WORK ORDER
Count the lines below that hold the string "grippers". Give only that number.

____________

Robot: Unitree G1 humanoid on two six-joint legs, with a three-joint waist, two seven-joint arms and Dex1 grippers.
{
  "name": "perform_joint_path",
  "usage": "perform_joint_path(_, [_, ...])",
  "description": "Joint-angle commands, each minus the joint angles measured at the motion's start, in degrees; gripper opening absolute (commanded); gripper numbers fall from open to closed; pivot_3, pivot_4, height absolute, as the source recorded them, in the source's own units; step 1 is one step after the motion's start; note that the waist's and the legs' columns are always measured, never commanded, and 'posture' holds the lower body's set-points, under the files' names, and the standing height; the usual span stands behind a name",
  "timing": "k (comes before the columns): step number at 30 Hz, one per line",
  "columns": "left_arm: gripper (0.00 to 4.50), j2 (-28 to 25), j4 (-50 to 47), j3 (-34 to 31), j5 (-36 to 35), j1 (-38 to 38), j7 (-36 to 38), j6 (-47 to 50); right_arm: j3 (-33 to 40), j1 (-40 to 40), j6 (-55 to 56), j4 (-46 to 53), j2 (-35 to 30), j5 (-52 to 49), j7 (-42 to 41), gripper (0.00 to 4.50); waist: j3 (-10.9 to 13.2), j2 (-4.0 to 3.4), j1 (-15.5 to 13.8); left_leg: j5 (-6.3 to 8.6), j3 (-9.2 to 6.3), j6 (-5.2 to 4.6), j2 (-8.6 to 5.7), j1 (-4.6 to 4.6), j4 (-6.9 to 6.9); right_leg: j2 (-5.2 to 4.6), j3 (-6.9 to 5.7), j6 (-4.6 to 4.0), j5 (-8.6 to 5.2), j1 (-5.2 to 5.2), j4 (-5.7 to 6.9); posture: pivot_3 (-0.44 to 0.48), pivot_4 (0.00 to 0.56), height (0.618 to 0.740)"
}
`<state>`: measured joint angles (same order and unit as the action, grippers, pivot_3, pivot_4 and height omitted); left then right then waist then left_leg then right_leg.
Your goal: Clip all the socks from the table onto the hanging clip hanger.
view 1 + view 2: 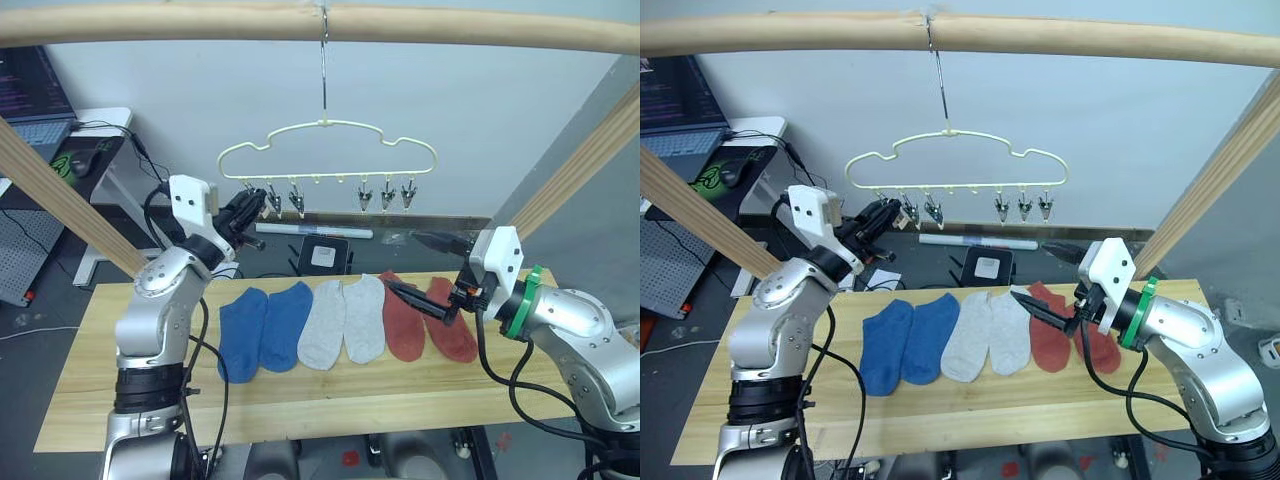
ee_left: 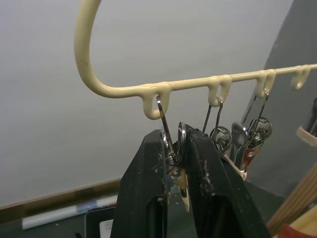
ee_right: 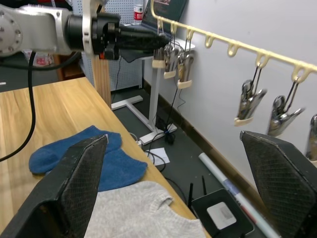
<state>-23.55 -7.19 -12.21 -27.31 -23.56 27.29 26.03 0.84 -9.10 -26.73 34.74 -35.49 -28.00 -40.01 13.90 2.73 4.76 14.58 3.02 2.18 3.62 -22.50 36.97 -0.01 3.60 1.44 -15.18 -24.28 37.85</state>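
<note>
Six socks lie side by side on the table (image 1: 300, 400): two blue socks (image 1: 262, 328) at the left, two light grey socks (image 1: 342, 320) in the middle and two rust red socks (image 1: 405, 325) at the right. The pale yellow clip hanger (image 1: 330, 124) hangs by its hook from the pole, with several metal clips (image 1: 387, 194) below it. My left gripper (image 1: 247, 207) is raised to the hanger's left end and shut on the leftmost clip (image 2: 171, 148). My right gripper (image 1: 418, 268) hovers open just above the red socks, holding nothing.
A thick wooden pole (image 1: 200, 22) runs across the top, and slanted wooden poles (image 1: 60, 200) stand at both sides. A white desk (image 1: 100, 125) with a laptop stands at the back left. A small black box (image 1: 325, 255) and a white tube (image 1: 310, 231) lie on the floor behind the table.
</note>
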Motion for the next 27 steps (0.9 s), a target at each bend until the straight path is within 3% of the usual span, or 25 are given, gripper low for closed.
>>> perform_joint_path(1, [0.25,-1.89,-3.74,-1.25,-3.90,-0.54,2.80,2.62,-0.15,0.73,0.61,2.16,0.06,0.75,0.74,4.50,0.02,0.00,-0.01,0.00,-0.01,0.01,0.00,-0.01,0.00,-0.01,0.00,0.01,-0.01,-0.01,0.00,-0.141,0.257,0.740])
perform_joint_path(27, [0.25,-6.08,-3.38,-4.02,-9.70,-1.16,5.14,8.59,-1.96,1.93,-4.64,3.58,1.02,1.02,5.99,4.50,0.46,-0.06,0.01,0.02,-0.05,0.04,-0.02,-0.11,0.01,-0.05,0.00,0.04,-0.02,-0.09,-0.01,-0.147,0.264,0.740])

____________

ANSWER FOR THE TASK
2